[EXERCISE DETAILS] Each line must appear in the answer exactly as it does in the data.

[SOURCE MATERIAL]
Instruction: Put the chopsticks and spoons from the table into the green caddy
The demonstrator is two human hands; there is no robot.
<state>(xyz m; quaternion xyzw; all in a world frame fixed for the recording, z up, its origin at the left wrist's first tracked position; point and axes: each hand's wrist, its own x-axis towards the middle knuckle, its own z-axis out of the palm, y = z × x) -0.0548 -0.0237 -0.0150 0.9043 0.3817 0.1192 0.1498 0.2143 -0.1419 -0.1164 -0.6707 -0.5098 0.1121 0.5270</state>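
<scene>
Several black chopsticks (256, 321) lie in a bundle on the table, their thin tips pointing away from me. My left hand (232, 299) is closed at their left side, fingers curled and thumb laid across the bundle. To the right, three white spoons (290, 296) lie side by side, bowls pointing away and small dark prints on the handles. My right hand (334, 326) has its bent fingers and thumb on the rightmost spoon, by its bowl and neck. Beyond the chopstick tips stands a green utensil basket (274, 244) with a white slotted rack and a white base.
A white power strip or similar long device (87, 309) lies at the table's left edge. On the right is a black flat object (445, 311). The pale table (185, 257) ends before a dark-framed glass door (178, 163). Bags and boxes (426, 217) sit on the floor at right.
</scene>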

[YOUR RESPONSE]
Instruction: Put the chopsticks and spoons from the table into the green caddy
The demonstrator is two human hands; there is no robot.
<state>(xyz m; quaternion xyzw; all in a world frame fixed for the recording, z up, its origin at the left wrist's first tracked position; point and axes: each hand's wrist, its own x-axis towards the middle knuckle, its own z-axis out of the palm, y = z × x) -0.0548 -0.0237 -0.0150 0.9043 0.3817 0.1192 0.1498 0.2143 -0.1419 -0.1164 -0.6707 -0.5098 0.1121 0.5270</state>
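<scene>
Several black chopsticks (256, 321) lie in a bundle on the table, their thin tips pointing away from me. My left hand (232, 299) is closed at their left side, fingers curled and thumb laid across the bundle. To the right, three white spoons (290, 296) lie side by side, bowls pointing away and small dark prints on the handles. My right hand (334, 326) has its bent fingers and thumb on the rightmost spoon, by its bowl and neck. Beyond the chopstick tips stands a green utensil basket (274, 244) with a white slotted rack and a white base.
A white power strip or similar long device (87, 309) lies at the table's left edge. On the right is a black flat object (445, 311). The pale table (185, 257) ends before a dark-framed glass door (178, 163). Bags and boxes (426, 217) sit on the floor at right.
</scene>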

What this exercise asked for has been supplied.